• **What is needed**: Find the word "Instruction" in the data, then copy each line where it is found.

(Source records)
/---

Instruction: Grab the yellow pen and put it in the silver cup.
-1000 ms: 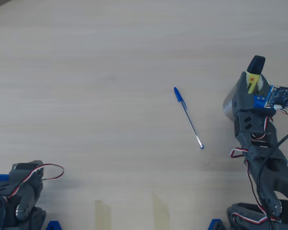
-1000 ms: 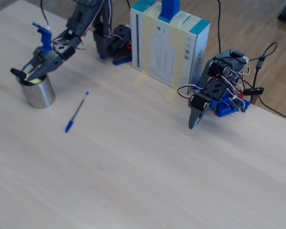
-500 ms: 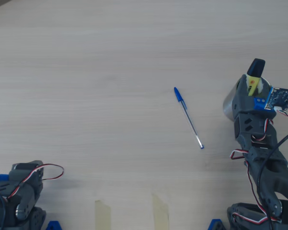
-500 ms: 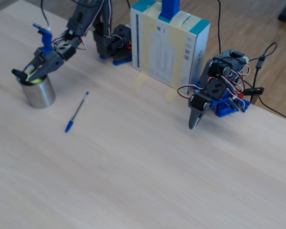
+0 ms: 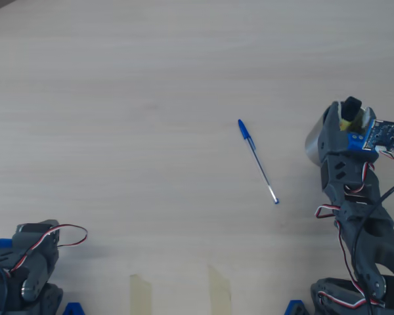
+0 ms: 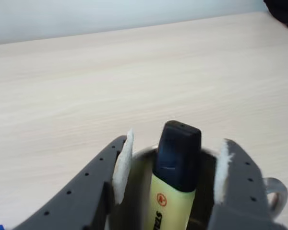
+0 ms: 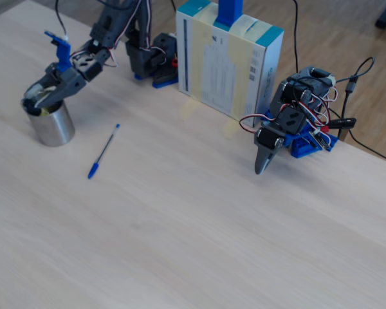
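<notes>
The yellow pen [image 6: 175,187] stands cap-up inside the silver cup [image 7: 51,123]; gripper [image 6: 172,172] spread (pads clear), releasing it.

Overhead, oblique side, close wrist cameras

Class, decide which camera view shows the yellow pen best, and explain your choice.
The wrist view: the yellow pen fills the centre, black cap and print visible, standing in the silver cup. The overhead view shows only its cap end behind the gripper; the fixed view shows a yellow sliver.

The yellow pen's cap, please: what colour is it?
Black, clearest in the wrist view: yellow pen.
</notes>
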`<state>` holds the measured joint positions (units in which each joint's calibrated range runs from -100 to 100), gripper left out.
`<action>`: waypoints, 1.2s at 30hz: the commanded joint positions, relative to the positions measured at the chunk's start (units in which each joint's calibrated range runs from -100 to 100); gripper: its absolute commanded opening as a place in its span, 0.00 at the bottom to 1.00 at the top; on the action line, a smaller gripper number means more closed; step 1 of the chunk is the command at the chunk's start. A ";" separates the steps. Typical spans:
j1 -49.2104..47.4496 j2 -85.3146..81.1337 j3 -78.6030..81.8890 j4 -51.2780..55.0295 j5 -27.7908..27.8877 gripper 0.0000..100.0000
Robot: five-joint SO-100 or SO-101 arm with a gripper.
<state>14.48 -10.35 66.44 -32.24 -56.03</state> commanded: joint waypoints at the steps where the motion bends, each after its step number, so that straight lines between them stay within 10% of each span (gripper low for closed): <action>1: -0.35 -3.11 -0.18 0.37 0.32 0.40; 36: -1.83 -42.27 26.57 0.46 0.38 0.43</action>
<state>14.24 -47.61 91.97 -32.24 -56.03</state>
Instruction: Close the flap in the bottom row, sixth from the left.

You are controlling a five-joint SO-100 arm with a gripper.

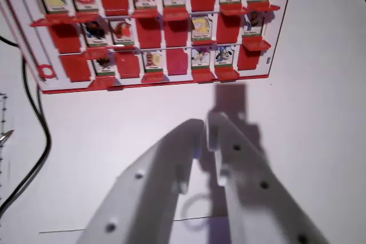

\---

• **Exercise result**:
Instruction: Grab the yellow pen and put it in the silver cup.
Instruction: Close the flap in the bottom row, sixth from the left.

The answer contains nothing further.